Tag Archive for 'clojure-2'

My Literate Programming Commitment

From now on, I make the commitment that everything new I will produce is literate programming code.

The Open Source Revolution

For about a decade, we are experiencing a kind of Open Source revolution with the rise of Git (and all its free online hosting services such as GitHub, BitBucket and GitLab). At the same time the tech Juggernaut like Google, Microsoft, Facebook, Baidu, Twitter and probably all others are increasing their commitment to release several of their internal projects as open source software. There is also a myriad of young and vibrant communities that get created around new programming languages such as Clojure, Scala, R and many others. More and more code is available to people to look at and for developers to use.

My company Structured Dynamics and I are participants of that movement for more than fifteen years, producing open source software, ontologies, datasets and participating into other open source projects by fixing bugs and adding functionalities.

Human Experience of Coding

However, in a [Brave] New World driven by technologies and social networks that encourage its users to write quickly, succinctly and often in a hurry where the latest is more valued than the best, it is normal to find code that reflect that reality.

I am often confronted to the human experience of digging into a new computer project created by others or even an older project of my own. The readability of the code is poor, poorly commented or completely uncommented, the project itself is undocumented and dubious naming of variables, functions, classes, source files, packages, etc. are used. Debugging, improving and upgrading such project is nearly impossible without dedicating a substantial amount of time just trying to understand what the code is supposed to be doing. Everything is created for machines, not humans. The problem is that it is still humans that have to create and maintain these things, so we are better making sure that humans can read a understand such a computer project.

In a World where Open Source computer projects are becoming the norm, we are better making sure that we create projects that can be as easy as possible to be maintained and extended by more than a few people (note that the same applies to proprietary projects).

My Commitment

I am not a particularly good writer. The last thing I wanted to do at school is certainly writing. The only writing experience I have is writing this blog for the last 12 years in English, which is not my native language. However as a developer I always thought that it was important to have clean and well-documented code. It was important since I wanted to be able to re-read that code a few months after I wrote it and still know what it was doing, but it was also important since I wanted to make sure that the code I was publishing could be as easy as possible to be read and reused by other developers.

It is after starting to work with my partner Mike, who is a scientist and a writer but not a software developer, 8 years ago that I took a particular attention to the code I was writing, to properly comment it and to document the whole development process. I had to make sure that a non-coder could review the work I was doing from a higher level, to understand the workflows and the processing. I tried my best over the year to commit to that.

I was happy with this commitment since now. I am now starting to feel that it was an undercommitment, that I could do much better.

Literate Programming

Donald Knuth wrote his Literate Programming paper in 1984, 3 years after I was born, but he started to work on the idea as early as 1978 and first released WEB in 1981. I read about what was literate programming about a decade ago. It had an immediate impact on how I was thinking of my code, how I was commenting and documenting it. However, I never really wrote literate code.

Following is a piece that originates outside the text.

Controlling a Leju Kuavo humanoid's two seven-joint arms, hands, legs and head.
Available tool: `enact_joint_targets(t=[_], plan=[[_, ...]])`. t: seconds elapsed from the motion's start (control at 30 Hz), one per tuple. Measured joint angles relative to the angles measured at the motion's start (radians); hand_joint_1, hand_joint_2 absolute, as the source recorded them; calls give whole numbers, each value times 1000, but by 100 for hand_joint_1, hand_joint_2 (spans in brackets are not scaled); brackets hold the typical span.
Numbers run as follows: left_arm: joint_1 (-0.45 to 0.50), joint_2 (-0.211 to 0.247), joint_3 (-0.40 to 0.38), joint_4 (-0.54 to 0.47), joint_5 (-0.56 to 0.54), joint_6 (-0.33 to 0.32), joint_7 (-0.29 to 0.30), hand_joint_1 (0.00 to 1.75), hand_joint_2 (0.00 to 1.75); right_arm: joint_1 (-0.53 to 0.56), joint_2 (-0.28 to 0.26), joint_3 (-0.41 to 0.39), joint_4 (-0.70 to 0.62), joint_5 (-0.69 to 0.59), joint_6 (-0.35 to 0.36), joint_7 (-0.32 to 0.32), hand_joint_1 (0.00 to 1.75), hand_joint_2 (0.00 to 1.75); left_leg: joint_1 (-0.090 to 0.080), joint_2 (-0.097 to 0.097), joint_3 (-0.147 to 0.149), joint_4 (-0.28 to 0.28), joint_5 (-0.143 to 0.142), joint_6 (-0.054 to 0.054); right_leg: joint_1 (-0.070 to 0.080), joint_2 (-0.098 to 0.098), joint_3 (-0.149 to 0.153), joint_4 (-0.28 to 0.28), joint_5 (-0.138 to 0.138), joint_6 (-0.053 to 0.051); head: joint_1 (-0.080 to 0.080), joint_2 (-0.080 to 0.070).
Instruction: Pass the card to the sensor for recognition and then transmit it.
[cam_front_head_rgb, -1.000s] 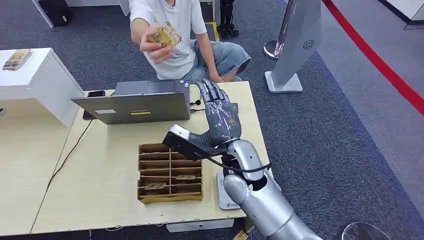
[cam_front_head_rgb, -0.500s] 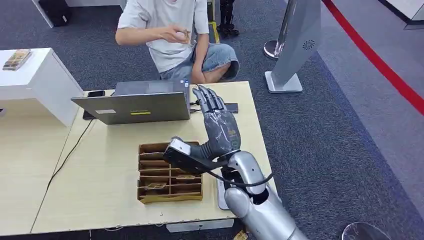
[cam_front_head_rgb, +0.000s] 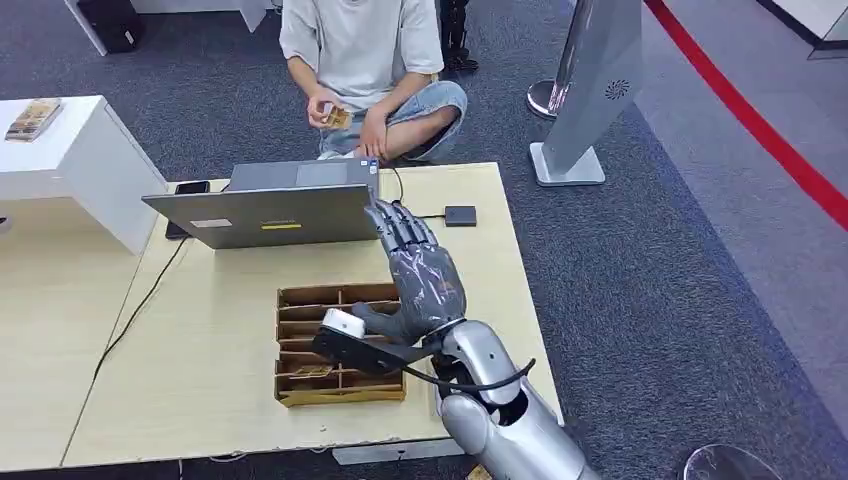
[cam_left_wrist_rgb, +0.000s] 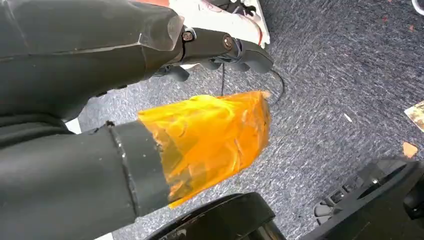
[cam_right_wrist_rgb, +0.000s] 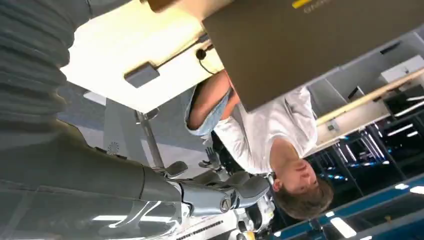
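A person sitting on the floor beyond the table holds a yellowish card (cam_front_head_rgb: 337, 117) low in front of them. My right hand (cam_front_head_rgb: 425, 280) hovers open above the table, fingers stretched toward the laptop, just past the far right corner of the cardboard card tray (cam_front_head_rgb: 340, 296). It holds nothing. A small black box (cam_front_head_rgb: 460, 215), wired to the laptop, lies on the table ahead of the hand and also shows in the right wrist view as the box (cam_right_wrist_rgb: 142, 74). My left hand (cam_left_wrist_rgb: 150, 135) hangs over the carpet, its thumb wrapped in orange tape, with nothing in it.
An open laptop (cam_front_head_rgb: 270, 210) stands behind the tray. A few cards (cam_front_head_rgb: 312, 371) lie in the tray's near slots. A white counter (cam_front_head_rgb: 70, 150) at the left carries a card stack (cam_front_head_rgb: 33, 118). A grey kiosk stand (cam_front_head_rgb: 585, 90) rises at the right, and a loose card (cam_left_wrist_rgb: 416, 114) lies on the carpet.
My right hand has drawn back and leftward, from near the black box to beside the tray. The person has lowered the card from head height to the lap and shifted right.
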Motion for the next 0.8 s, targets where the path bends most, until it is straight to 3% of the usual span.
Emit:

I commented my code, I wrote external documentation on Wikis and other mediums, I wrote API documentation with Doxygen and tried to generate some documentation pages using some of its features, but the process was always siloed.

I started to question my early commitment when I started to write all our applications in Clojure. Clojure led me to read much code in Clojure, Java and Scala. I had to re-use often ill documented and commented code. I had to find and fix bugs, and I had to spend too much time in a debugger for my taste. The problem I had is that I couldn’t easily read the code and I had nothing written to help me out to understand the general data structures, workflows and processing of the applications.

At the same time I have Mike that always look at my code to try to understand the data processing workflows that I write in Clojure to process the data the way he wants. He often tells me “you really write quite beautiful code”, but I am not convinced that he is right. Maybe I write “beautiful code”, but I am not sure that I write that “readable” code, or that I always write readable, well commented and documented code.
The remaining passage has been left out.